Max Hansen, an attorney who has helped landowners and business owners navigate real estate transactions for more than 30 years, pushed back on the notion that LLCs are designed to obfuscate ownership. Instead, he described them as a liability-shielding structure that has become easier to implement and is “just good business.”

Hansen added in an interview with MTFP on Tuesday that he’s seen a lot of cycles in the real estate industry in the 50 years since he started practicing law in Montana, including a surge in buyers coming from the coasts to insulate themselves from the pandemic and its side effects. Even now, amid a softening real estate market, Hansen said Montana still has a distinct appeal for “captains of industry” interested in the West’s amenities. 
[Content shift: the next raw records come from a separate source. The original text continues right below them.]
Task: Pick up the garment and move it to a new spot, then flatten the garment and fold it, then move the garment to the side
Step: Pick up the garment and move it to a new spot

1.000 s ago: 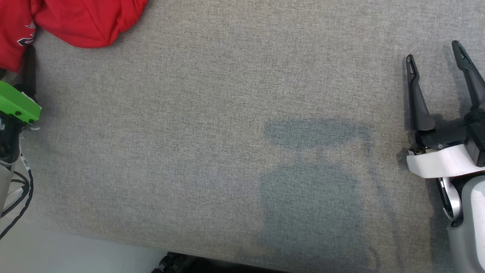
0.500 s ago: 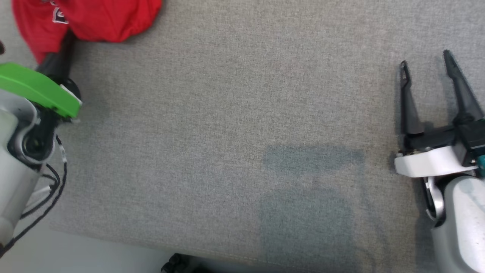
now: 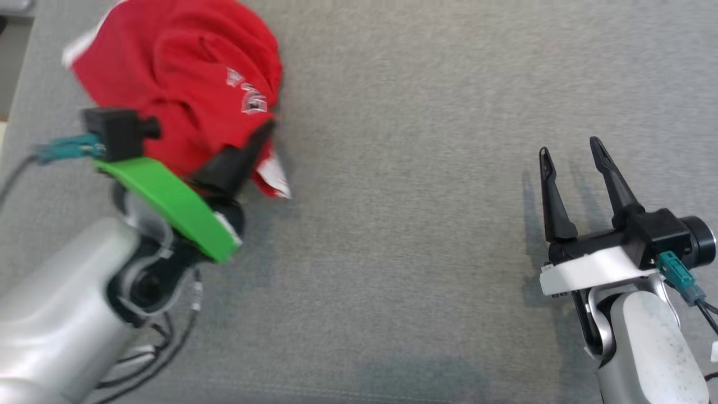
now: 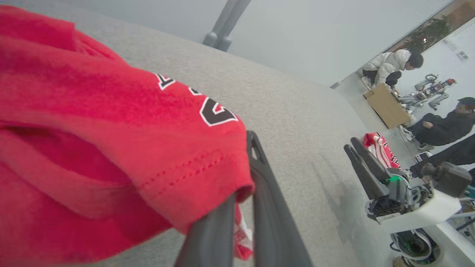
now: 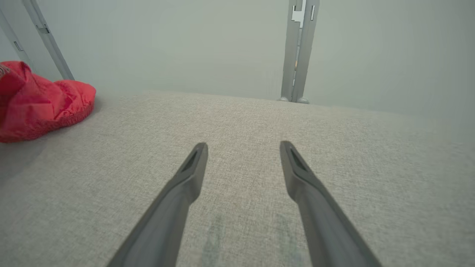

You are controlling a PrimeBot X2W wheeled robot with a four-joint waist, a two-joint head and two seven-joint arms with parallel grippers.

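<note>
Likely soft, light, droopy garment pinched at its hem between left gripper fingers; right gripper fingers spread, empty.

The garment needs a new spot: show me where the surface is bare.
Bare: the wide middle of the grey surface, between the red garment in the shut left gripper and the open right gripper, and beyond that gripper. Crowded: the left, around the garment.

Left gripper fingers newly clamped on red garment
</note>
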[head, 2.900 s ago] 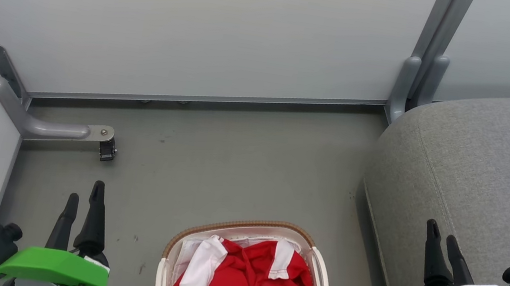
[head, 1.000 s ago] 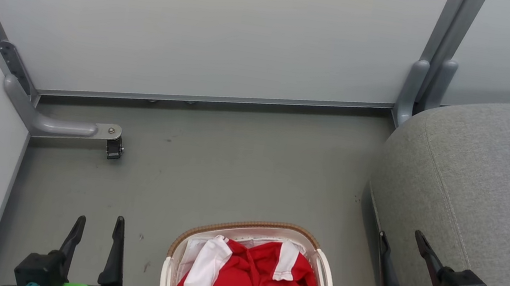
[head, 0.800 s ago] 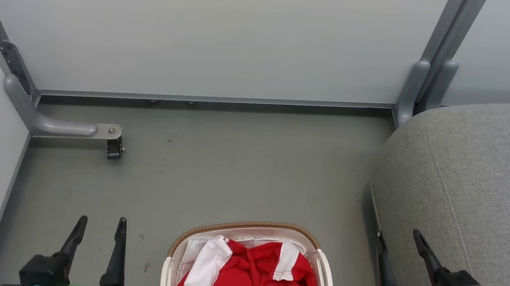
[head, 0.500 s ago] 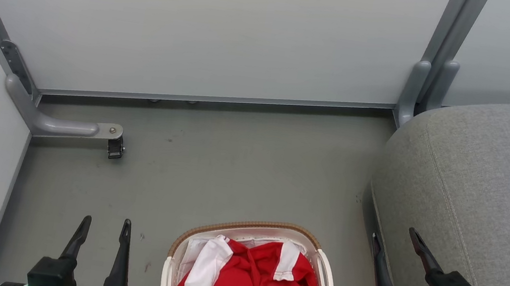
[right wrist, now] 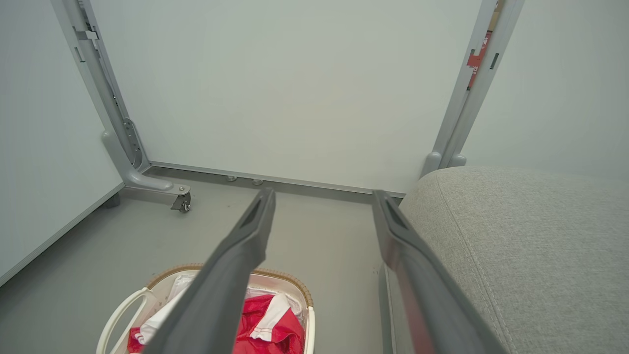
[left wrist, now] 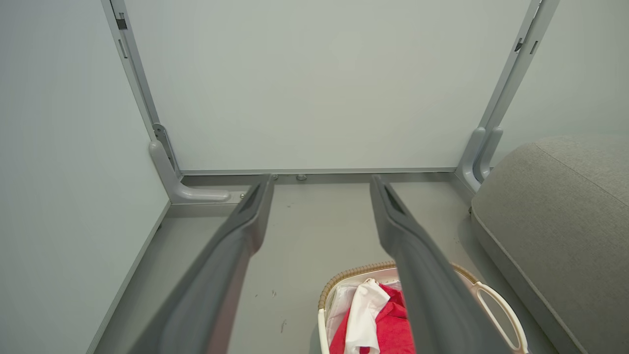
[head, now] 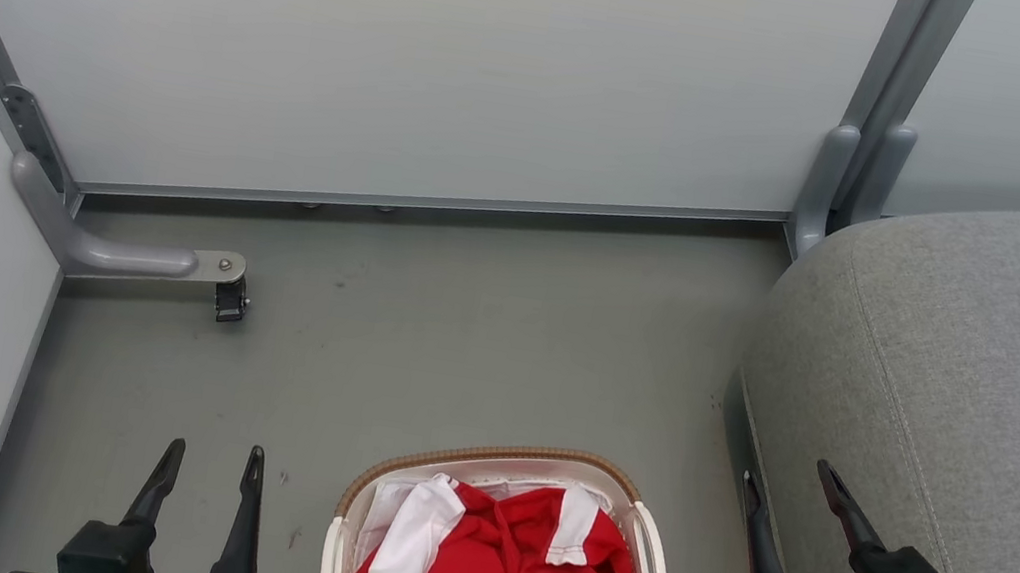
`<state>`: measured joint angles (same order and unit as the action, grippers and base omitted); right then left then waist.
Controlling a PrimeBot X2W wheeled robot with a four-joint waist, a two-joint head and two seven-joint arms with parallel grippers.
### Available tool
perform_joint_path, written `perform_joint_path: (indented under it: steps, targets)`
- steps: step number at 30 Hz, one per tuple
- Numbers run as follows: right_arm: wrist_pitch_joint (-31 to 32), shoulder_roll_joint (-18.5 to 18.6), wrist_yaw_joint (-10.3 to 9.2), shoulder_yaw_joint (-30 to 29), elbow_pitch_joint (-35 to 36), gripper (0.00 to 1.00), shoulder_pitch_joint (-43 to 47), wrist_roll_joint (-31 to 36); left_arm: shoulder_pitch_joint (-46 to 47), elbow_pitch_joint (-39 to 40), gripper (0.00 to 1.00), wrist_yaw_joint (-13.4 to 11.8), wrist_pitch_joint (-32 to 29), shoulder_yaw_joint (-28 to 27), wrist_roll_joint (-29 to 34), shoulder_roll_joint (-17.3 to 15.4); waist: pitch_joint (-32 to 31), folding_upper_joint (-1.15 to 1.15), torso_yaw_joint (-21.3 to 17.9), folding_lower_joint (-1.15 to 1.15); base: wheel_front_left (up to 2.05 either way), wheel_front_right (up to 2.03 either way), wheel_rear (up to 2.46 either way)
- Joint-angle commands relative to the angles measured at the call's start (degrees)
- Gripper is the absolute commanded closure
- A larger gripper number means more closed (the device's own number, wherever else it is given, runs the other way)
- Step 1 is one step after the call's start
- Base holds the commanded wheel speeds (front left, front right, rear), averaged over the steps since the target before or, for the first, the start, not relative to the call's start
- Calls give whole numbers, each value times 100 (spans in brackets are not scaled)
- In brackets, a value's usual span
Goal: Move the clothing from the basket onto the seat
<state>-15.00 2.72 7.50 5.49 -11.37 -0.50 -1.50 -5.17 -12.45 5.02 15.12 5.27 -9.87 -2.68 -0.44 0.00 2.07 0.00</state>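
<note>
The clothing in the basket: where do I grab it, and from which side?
I'd come straight down from above and pinch the bunched red folds at the middle of the clothing. The basket wall rings the pile, blocking a sideways approach; the crumpled ridges give a pinch something to close on.

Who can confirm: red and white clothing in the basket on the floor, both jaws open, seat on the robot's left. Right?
Not quite. The seat is on the robot's right, not its left; the head view shows it along that view's right side. The rest stands: the clothing is in the basket on the floor, and both pairs of jaws are open.
</note>
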Motion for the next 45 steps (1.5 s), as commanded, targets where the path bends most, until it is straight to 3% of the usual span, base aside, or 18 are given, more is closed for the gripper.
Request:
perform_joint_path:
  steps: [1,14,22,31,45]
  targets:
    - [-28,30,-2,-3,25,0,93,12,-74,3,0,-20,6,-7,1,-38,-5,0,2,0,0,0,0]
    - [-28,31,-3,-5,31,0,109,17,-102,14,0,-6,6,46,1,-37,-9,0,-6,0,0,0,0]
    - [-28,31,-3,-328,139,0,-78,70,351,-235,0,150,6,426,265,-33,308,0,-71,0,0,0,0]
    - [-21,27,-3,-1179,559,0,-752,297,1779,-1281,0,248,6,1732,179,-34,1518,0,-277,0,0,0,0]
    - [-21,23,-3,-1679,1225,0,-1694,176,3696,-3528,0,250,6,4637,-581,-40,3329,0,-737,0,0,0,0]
“I think everyone’s entitled to their place in the sun, no matter how big or small it is,” he said, adding that he prefers that owners of those large tracts maintain “reasonable” access to federal and state land that borders their property rather than using their purchases to lock up public parcels. 

“[I’ve had] the opportunity to see wolves and wolverines and bobcats and lions — the whole shootin’ match. I love it. I’ve just been fortunate to live in a time where that was always available to me. I have a lot of empathy for people who haven’t had a lot of opportunity to see that over the years,” Hansen said. 

Asked to consider how his study intersects with Montana’s history and future, Metcalf said he’s struck by how much the legacy of the U.S. government’s approach to land management in the West continues to reverberate.

“[Montana has] a history of federal land transfer that created really large landowners on the private side of the ledger. This shows us how far we’ve come from that,” he said. “Not that far.”